The task: Given the records below, would you repeat exactly the lines that begin at the one containing "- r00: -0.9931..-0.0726" and end at the one containing "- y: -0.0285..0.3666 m", inclusive?

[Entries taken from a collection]
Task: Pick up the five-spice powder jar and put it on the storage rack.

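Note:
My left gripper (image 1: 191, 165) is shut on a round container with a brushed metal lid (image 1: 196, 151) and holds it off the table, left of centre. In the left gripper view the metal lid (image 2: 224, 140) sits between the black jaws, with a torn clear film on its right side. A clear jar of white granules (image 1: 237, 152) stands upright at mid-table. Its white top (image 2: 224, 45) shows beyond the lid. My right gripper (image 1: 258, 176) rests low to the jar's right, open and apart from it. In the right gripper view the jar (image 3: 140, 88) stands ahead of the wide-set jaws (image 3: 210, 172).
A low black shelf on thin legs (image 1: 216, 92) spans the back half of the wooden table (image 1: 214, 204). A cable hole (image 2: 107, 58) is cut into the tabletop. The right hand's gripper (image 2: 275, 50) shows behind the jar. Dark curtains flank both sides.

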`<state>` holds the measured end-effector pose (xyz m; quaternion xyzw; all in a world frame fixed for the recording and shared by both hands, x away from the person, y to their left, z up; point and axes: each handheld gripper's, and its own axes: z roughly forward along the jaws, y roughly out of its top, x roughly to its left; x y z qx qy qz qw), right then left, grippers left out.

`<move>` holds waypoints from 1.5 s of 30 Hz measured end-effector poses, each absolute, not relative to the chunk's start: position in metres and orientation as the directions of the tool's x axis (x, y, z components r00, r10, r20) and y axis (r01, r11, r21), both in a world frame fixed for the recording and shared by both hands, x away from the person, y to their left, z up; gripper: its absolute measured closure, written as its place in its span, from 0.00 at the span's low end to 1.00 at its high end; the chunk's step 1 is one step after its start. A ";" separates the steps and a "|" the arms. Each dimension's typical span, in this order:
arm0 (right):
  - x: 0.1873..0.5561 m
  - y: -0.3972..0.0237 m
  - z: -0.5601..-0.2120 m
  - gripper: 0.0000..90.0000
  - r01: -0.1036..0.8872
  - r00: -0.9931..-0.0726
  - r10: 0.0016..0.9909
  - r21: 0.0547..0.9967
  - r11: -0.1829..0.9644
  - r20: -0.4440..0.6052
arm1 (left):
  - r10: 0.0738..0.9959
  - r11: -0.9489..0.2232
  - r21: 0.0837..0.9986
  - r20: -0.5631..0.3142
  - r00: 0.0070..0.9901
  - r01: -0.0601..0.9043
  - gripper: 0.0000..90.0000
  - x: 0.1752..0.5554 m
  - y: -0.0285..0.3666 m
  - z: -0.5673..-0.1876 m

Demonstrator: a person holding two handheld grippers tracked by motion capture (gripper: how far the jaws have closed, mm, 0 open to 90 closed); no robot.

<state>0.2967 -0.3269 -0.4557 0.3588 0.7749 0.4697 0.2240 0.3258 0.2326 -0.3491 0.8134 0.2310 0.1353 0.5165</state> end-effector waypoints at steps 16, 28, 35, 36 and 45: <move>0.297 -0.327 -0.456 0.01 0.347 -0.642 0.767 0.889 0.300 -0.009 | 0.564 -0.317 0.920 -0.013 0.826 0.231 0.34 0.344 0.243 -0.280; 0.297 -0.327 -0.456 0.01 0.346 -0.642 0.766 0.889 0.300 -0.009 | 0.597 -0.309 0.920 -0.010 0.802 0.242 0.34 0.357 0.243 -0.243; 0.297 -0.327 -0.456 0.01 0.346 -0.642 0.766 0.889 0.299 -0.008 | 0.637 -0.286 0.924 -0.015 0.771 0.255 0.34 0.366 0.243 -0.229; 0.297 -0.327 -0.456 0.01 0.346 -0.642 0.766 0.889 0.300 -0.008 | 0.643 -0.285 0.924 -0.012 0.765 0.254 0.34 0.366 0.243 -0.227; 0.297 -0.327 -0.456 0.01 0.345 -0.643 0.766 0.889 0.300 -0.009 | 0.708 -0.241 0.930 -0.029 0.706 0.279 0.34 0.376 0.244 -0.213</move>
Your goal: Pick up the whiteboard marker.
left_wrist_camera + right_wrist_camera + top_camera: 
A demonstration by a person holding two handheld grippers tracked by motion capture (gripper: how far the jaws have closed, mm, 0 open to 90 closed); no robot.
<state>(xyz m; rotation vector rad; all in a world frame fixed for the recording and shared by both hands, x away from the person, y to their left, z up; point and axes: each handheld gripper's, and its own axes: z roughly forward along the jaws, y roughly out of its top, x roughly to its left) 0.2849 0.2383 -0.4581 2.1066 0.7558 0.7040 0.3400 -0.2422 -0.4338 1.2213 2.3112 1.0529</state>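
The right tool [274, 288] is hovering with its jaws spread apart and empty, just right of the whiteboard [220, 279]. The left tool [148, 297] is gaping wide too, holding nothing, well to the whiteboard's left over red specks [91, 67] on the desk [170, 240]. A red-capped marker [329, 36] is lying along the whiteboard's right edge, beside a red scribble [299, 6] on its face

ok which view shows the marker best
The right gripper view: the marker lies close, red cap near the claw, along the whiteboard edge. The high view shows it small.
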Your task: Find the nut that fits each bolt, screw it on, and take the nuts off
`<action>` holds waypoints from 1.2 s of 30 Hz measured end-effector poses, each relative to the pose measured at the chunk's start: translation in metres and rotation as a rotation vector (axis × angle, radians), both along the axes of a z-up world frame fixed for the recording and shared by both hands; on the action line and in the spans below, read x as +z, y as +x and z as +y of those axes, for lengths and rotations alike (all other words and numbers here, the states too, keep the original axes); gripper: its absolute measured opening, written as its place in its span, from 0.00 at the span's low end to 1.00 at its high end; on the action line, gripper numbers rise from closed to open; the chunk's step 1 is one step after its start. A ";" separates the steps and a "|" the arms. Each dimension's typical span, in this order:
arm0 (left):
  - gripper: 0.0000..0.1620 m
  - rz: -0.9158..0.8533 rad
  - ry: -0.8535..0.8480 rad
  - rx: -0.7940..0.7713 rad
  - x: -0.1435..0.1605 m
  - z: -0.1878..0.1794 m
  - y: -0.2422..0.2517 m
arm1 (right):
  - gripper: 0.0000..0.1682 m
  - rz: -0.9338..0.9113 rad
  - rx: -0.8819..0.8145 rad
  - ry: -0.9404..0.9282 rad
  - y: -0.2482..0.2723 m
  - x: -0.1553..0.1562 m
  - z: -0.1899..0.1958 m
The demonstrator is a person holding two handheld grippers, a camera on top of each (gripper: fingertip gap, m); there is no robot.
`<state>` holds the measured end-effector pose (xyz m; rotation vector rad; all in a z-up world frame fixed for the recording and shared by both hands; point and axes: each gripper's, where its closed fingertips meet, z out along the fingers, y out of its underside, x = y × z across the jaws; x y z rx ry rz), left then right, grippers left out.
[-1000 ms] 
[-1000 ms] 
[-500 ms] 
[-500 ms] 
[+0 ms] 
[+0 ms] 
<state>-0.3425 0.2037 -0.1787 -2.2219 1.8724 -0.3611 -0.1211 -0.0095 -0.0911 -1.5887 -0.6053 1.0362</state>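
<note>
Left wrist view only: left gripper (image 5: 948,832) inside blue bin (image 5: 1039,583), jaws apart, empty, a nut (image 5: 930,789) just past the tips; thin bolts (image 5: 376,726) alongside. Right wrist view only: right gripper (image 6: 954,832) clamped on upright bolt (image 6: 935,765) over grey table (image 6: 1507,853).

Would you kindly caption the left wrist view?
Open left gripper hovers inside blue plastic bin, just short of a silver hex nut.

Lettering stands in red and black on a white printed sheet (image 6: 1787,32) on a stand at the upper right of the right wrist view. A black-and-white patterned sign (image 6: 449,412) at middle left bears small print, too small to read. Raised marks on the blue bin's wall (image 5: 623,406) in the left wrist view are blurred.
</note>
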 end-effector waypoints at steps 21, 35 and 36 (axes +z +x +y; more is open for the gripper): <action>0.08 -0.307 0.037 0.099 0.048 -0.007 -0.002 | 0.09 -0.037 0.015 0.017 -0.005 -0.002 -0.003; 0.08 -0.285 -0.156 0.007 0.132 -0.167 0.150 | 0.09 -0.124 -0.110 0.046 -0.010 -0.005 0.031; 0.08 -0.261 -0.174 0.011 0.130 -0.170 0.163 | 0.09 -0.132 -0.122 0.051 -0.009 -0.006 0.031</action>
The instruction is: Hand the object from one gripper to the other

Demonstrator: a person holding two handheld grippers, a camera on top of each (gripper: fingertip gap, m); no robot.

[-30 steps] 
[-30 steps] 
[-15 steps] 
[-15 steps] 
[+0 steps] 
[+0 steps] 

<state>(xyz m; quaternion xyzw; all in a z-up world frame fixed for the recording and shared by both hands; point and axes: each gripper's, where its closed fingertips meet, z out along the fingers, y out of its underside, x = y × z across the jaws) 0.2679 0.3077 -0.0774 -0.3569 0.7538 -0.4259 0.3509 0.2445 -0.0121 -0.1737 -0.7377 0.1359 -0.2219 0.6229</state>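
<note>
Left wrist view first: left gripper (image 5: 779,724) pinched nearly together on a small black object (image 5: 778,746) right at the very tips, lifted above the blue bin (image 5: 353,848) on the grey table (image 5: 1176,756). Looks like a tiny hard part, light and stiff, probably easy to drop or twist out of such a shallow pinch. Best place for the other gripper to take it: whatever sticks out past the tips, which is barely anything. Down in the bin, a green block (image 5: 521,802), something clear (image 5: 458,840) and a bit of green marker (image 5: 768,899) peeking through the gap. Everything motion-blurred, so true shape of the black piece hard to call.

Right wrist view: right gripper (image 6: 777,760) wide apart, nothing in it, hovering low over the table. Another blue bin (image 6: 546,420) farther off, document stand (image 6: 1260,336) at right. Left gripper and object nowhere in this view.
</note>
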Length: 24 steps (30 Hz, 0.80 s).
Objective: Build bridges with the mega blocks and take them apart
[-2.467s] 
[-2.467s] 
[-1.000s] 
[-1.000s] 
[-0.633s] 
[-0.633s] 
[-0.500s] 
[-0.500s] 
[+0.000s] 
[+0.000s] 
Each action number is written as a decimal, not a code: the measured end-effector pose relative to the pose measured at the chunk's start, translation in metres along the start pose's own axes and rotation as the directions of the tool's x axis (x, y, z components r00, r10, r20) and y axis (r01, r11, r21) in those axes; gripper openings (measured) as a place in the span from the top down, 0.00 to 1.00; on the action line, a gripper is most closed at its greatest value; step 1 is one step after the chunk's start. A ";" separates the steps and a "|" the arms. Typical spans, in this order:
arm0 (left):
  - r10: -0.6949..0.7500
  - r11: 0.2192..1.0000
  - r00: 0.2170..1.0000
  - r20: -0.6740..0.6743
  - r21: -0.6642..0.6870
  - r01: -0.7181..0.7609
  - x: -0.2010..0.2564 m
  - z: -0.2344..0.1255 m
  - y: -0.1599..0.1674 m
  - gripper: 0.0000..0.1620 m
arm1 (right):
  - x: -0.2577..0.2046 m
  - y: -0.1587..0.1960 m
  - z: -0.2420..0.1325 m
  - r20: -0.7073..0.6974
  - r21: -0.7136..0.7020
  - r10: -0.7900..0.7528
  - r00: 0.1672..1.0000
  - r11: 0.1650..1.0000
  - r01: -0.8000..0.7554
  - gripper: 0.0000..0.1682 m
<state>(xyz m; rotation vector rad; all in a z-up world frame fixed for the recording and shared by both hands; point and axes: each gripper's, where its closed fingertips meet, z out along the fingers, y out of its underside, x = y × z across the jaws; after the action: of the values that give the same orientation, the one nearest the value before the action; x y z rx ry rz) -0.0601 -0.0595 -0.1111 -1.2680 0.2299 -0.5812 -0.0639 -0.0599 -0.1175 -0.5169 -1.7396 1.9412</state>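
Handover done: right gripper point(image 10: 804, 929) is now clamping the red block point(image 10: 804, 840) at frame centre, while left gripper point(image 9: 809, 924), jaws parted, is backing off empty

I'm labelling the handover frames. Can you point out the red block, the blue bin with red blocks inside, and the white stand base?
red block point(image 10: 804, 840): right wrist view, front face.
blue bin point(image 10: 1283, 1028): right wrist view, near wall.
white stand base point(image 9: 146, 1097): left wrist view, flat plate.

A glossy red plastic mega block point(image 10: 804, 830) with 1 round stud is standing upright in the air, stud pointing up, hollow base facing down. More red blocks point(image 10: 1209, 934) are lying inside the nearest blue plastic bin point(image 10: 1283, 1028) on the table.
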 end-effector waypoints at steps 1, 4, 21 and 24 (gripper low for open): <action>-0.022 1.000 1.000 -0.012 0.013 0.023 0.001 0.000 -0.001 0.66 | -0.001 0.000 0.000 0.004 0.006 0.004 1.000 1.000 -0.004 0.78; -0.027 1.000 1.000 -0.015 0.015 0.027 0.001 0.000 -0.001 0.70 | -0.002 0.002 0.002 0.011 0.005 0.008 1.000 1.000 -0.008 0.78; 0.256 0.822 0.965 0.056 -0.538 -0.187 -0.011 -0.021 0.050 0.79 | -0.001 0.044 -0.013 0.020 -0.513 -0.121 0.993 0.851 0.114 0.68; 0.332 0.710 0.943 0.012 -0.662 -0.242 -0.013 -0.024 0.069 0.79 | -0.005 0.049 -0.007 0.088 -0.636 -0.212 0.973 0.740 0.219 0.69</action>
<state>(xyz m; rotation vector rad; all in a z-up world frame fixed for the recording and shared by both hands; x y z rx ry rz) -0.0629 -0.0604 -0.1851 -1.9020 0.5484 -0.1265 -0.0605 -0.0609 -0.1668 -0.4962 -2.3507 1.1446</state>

Solution for this problem:
  - r00: -0.9931..-0.0726
  - r10: 0.0016..0.9909
  - r21: 0.0547..0.9967
  - r11: -0.1829..0.9644
  - r20: -0.4440..0.6052
arm1 (left):
  - r10: 0.0738..0.9959
  - r11: -0.9489..0.2232
  - r21: 0.0837..0.9986
  - r20: -0.5631..0.3142
  - r00: 0.0070..0.9901
  - r01: -0.0601..0.9043
  - gripper: 0.0000..90.0000
  - x: 0.1752..0.5554 m
  - y: -0.0285..0.3666 m

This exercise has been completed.